I believe it is correct that it was reported correctly to the IRS but possibly not to the state. I have several 1099 R's from KPERS in 2008. It seems we moved all kinds of things that year. After finding my 2008 taxes and studying them, it is even more complicated than I stated. We actually moved a lot of things around to simplify retirement. Just my luck for an issue to come up 14 years later.
On the 1099R from the lump sum distribution from KPERS there is not any amount in box 5. There is a distribution code of G. There is no amount listed in box 2 and the total distribution box is not checked. The distribution amount in box 1 is the same amount in the state distribution box 12. No taxes are deducted.
On the second 1099r from KPERS which is the normal KPERS distribution I have received every year since 2008 does have a small amount listed in box 5, however I think that pertains to a Roth contribution. This is the only year that I have had an amount in box 5.
On the schedule S from Kansas the lump sum amount is listed, however I think it is listed incorrectly. It is on a line that actually says do not report KPERS lump sum distributions on this line.
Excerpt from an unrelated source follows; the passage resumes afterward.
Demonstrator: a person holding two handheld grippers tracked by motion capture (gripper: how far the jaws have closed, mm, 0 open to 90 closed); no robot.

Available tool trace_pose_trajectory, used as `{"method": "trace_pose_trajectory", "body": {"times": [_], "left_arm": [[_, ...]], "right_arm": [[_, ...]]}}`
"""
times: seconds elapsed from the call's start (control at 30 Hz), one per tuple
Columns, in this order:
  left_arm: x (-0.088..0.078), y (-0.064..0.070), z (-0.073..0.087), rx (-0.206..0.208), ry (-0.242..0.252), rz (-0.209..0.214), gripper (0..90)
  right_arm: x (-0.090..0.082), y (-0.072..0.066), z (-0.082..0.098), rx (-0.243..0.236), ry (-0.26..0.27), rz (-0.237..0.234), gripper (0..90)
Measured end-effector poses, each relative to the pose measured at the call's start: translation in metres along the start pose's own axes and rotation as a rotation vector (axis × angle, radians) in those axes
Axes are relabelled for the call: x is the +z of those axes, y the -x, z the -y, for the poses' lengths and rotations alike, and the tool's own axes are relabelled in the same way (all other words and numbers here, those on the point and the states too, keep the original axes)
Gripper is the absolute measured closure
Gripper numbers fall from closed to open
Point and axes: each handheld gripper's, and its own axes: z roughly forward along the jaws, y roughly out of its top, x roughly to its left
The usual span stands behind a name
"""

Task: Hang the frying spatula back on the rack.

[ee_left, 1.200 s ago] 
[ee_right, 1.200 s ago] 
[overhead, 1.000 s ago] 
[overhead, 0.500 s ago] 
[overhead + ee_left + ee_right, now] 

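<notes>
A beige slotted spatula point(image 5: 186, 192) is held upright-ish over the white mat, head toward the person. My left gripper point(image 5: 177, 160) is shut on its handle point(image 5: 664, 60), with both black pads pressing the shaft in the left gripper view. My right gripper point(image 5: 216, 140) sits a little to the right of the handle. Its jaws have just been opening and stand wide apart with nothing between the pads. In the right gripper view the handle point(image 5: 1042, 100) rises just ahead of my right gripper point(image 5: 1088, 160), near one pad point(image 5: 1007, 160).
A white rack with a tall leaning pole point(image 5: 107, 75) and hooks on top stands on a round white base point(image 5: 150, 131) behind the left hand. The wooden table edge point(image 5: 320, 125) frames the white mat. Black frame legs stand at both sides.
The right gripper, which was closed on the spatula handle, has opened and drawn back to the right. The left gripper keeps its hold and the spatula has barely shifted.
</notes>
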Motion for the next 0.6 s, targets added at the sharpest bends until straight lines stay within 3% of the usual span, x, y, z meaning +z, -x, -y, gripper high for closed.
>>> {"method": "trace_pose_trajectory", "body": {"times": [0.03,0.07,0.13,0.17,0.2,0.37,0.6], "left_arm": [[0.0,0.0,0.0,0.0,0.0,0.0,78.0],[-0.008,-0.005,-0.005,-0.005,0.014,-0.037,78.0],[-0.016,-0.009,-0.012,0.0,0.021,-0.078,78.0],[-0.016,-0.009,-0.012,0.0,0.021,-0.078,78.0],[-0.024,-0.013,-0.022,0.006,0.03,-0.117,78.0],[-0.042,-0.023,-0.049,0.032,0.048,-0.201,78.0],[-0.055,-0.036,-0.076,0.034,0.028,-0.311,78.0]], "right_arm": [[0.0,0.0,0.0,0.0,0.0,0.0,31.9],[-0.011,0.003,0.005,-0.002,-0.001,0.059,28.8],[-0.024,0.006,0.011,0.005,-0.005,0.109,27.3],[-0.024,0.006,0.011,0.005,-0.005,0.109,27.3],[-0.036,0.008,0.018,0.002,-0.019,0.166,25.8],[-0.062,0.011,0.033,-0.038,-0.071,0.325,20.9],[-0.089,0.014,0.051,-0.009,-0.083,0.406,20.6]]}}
We moved a lot of IRA's and annuities that year, so this distribution is larger than the lump sum. We paid a lot of tax that year due to moving all these but made it through the audit without issues.
The clinker is that we actually got audited in 2008 because we missed one of these changes. We sent in an amended taxes to both Federal and state. I am thinking that somehow it got confused in the audit.
I am not too concerned about finding an expert because I am certain this money is kansas tax exempt and believe we have the documentation to prove that with the 1099r KPERS lump sum distribution document. I just hope my financial planner knew what he was doing and put it in a qualified fund and that no additional hiccups come up. I think he did as we have not had any issues come up until now.
I realize we will probably have to have an informal conference with the dept of Kansas revenue to get this straightened out but in an attempt to avoid this, do you think if I sent the State a copy of my 1099's from that year, along with pre and post audit tax documents this would show what happened? Of course, I would also send in the 1099R's for 2019 as requested.
Thank you very much for your help. Opus 17 too!
Unfortunately, at least for a partial distribution the instructions for Form 1099-R do not seem to require that box 5 show the amount of after-tax funds being rolled over when the rollover is to a traditional IRA (code G), only when being rolled over to a Roth account. It would be helpful if box 5 always showed the amount of the distribution that would be nontaxable if not rolled over.